#### What you have to do
Return the lines below that contain "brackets".

#### The data
┄┄┄┄┄┄┄┄┄┄┄┄┄┄┄┄┄┄┄┄

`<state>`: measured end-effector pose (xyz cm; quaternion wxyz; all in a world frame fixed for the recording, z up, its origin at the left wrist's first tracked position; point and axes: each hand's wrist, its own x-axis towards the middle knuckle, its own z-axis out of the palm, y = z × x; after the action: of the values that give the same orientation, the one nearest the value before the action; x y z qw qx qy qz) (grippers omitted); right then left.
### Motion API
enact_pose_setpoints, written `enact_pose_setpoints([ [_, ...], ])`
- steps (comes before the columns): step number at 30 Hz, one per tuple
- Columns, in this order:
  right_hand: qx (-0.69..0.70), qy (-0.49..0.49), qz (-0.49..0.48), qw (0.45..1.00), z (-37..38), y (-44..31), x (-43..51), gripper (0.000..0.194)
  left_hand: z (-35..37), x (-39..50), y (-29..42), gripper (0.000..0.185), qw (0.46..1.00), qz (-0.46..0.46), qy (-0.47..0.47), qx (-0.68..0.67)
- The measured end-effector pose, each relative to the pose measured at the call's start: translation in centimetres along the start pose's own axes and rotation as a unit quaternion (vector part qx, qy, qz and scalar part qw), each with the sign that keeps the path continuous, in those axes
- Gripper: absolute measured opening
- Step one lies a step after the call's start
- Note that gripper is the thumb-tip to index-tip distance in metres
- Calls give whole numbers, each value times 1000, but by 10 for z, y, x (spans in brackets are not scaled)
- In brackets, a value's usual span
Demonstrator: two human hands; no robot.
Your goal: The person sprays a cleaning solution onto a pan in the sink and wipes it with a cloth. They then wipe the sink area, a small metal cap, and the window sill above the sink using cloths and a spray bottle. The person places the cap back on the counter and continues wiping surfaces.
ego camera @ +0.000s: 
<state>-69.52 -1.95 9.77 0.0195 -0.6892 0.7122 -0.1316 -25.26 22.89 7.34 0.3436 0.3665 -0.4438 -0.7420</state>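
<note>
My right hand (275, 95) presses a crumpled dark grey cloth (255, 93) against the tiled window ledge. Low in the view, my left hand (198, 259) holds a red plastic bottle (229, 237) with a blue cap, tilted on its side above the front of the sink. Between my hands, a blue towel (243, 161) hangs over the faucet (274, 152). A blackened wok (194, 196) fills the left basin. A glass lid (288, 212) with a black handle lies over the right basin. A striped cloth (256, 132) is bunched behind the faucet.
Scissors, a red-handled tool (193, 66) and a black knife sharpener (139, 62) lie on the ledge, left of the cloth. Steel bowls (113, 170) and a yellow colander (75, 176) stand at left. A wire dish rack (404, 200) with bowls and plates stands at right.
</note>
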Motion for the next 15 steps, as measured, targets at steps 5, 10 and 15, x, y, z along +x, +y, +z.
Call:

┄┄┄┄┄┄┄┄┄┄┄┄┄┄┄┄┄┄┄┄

#### Solution for this exercise
- Calls give whole numbers, each value times 1000, but by 10 for z, y, x (spans in brackets are not scaled)
- In brackets, a value's usual span

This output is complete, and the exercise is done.